** DATASET CONTENT follows **
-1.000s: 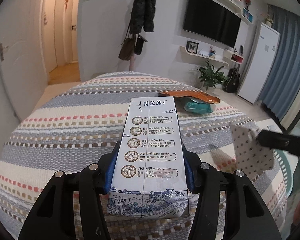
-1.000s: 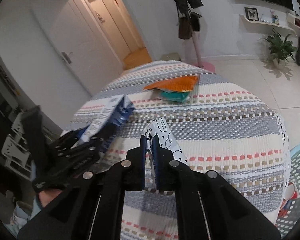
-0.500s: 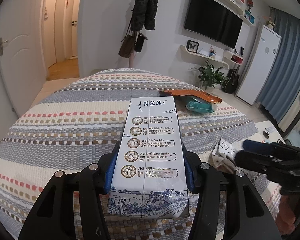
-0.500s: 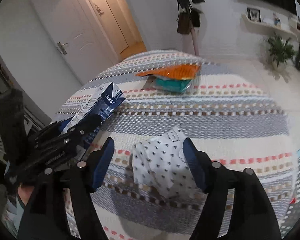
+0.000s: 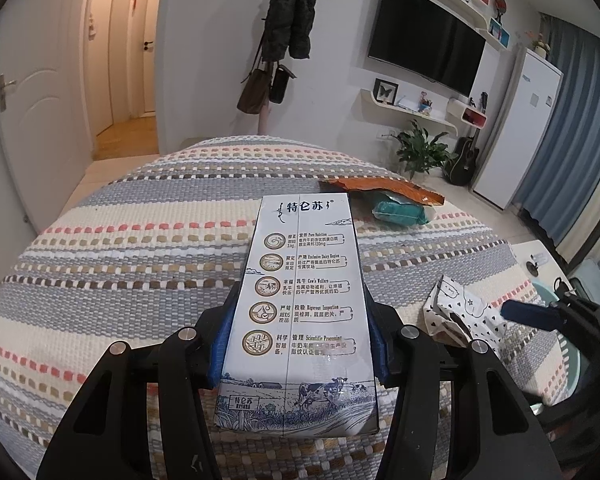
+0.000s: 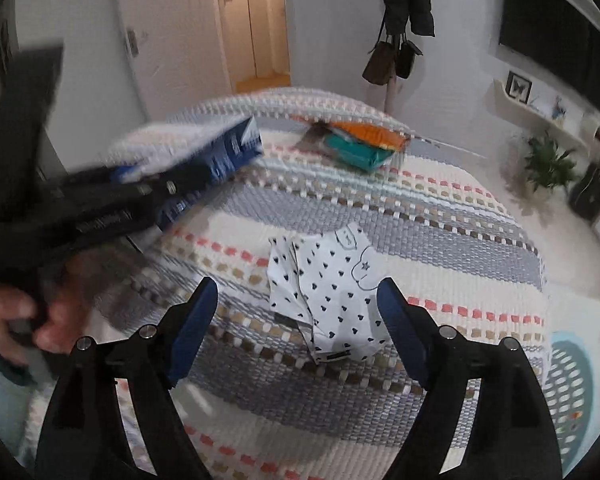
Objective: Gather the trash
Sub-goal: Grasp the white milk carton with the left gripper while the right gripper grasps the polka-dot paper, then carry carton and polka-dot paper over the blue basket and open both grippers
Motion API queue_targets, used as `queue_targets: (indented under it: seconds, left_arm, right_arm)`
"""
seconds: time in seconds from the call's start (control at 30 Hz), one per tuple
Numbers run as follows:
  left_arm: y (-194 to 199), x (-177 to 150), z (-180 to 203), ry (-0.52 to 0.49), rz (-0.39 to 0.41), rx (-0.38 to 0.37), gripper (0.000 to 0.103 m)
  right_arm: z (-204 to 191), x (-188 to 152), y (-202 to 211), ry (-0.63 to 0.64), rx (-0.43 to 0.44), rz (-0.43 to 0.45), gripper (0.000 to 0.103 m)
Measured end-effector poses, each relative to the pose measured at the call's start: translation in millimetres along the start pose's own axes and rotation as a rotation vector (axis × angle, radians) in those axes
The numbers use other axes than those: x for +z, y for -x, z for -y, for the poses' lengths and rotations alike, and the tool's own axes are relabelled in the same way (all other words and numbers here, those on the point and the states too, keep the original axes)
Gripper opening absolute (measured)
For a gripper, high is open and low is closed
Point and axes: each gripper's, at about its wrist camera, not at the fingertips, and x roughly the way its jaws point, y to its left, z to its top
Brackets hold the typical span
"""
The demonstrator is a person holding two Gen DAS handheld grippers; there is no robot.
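Striped woven cloth (image 5: 140,248) in grey, cream, coral and tan covers the round table; behind it stand white doors, a coat rack with a dark coat and bags (image 5: 278,40), a wall television (image 5: 426,46), a potted plant (image 5: 420,152) and blue curtains. At one o'clock on the cloth an orange wrapper (image 5: 384,189) lies over a teal packet (image 5: 398,213), well apart from both tongs. The left gripper (image 5: 298,344) is clenched on a white-and-blue milk carton (image 5: 304,292), held tilted above the cloth. The right gripper (image 6: 296,320) has its jaws opening, spread wide; a crumpled white heart-print paper bag (image 6: 328,292) lies flat on the cloth between them, touching neither blue pad. At four o'clock, past the table edge, sits a pale blue perforated basket (image 6: 568,384); its contents are too small to tell.
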Motion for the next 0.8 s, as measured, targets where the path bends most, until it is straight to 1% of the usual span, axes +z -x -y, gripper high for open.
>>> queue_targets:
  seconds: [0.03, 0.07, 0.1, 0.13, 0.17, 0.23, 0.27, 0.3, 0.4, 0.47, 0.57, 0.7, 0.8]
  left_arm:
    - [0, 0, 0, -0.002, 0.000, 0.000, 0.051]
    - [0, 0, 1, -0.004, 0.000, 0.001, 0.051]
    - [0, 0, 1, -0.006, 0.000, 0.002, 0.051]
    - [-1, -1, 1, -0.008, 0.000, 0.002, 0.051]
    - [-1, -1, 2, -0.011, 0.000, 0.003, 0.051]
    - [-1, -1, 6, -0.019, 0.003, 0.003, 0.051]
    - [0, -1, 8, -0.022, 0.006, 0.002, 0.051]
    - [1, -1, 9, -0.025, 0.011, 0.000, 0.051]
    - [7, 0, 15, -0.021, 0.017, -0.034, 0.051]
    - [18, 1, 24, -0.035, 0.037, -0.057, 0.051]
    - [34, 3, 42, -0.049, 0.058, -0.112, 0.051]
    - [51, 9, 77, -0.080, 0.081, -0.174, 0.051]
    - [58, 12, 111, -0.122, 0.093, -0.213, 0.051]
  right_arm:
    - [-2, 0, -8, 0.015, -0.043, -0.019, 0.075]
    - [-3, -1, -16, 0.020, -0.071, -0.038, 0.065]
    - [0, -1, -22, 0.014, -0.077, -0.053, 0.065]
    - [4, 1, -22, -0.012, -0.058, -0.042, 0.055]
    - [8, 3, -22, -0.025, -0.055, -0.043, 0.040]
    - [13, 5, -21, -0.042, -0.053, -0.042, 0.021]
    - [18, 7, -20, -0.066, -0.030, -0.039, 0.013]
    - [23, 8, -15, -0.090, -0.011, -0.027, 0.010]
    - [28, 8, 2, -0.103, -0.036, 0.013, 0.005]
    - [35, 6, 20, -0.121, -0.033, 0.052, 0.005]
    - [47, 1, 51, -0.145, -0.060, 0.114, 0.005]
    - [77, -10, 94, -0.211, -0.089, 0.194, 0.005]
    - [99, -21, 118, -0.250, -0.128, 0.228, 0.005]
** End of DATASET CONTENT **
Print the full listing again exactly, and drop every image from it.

*OUTPUT:*
-1.000s: 
-1.000s: 
-0.500s: 
-0.500s: 
+0.000s: 
+0.000s: 
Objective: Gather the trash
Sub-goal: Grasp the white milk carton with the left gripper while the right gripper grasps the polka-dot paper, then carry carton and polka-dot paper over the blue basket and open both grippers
Motion API queue_targets, used as `queue_targets: (indented under it: seconds, left_arm, right_arm)`
"""
seconds: time in seconds from the call's start (control at 30 Hz), one per tuple
Numbers run as follows:
  left_arm: y (-194 to 199), x (-177 to 150), z (-180 to 203), ry (-0.52 to 0.49), rz (-0.39 to 0.41), rx (-0.38 to 0.37), gripper (0.000 to 0.103 m)
  right_arm: z (-204 to 191), x (-188 to 152), y (-202 to 211), ry (-0.63 to 0.64), rx (-0.43 to 0.44), rz (-0.43 to 0.45), gripper (0.000 to 0.103 m)
Measured end-effector poses, each relative to the pose measured at the call's start: translation in millimetres along the start pose's own axes and rotation as a rotation vector (axis × angle, radians) in those axes
The numbers use other axes than those: x for +z, y for -x, z for -y, for the poses' lengths and rotations alike, and the tool's own axes are relabelled in the same way (all other words and numbers here, those on the point and the states too, keep the original axes)
Gripper opening absolute (measured)
For a gripper, high is open and low is closed
Point and axes: each gripper's, at about its wrist camera, not at the fingertips, and x roughly the way its jaws point, y to its left, z to its top
Brackets hold the typical span
"""
The demonstrator is a person holding two Gen DAS handheld grippers; there is no robot.
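Striped woven cloth (image 5: 140,248) in grey, cream, coral and tan covers the round table; behind it stand white doors, a coat rack with a dark coat and bags (image 5: 278,40), a wall television (image 5: 426,46), a potted plant (image 5: 420,152) and blue curtains. At one o'clock on the cloth an orange wrapper (image 5: 384,189) lies over a teal packet (image 5: 398,213), well apart from both tongs. The left gripper (image 5: 298,344) is clenched on a white-and-blue milk carton (image 5: 304,292), held tilted above the cloth. The right gripper (image 6: 296,320) has its jaws opening, spread wide; a crumpled white heart-print paper bag (image 6: 328,292) lies flat on the cloth between them, touching neither blue pad. At four o'clock, past the table edge, sits a pale blue perforated basket (image 6: 568,384); its contents are too small to tell.
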Motion for the next 0.8 s, as measured, targets where the path bends most, until it is straight to 1% of the usual span, axes +z -x -y, gripper high for open.
>>> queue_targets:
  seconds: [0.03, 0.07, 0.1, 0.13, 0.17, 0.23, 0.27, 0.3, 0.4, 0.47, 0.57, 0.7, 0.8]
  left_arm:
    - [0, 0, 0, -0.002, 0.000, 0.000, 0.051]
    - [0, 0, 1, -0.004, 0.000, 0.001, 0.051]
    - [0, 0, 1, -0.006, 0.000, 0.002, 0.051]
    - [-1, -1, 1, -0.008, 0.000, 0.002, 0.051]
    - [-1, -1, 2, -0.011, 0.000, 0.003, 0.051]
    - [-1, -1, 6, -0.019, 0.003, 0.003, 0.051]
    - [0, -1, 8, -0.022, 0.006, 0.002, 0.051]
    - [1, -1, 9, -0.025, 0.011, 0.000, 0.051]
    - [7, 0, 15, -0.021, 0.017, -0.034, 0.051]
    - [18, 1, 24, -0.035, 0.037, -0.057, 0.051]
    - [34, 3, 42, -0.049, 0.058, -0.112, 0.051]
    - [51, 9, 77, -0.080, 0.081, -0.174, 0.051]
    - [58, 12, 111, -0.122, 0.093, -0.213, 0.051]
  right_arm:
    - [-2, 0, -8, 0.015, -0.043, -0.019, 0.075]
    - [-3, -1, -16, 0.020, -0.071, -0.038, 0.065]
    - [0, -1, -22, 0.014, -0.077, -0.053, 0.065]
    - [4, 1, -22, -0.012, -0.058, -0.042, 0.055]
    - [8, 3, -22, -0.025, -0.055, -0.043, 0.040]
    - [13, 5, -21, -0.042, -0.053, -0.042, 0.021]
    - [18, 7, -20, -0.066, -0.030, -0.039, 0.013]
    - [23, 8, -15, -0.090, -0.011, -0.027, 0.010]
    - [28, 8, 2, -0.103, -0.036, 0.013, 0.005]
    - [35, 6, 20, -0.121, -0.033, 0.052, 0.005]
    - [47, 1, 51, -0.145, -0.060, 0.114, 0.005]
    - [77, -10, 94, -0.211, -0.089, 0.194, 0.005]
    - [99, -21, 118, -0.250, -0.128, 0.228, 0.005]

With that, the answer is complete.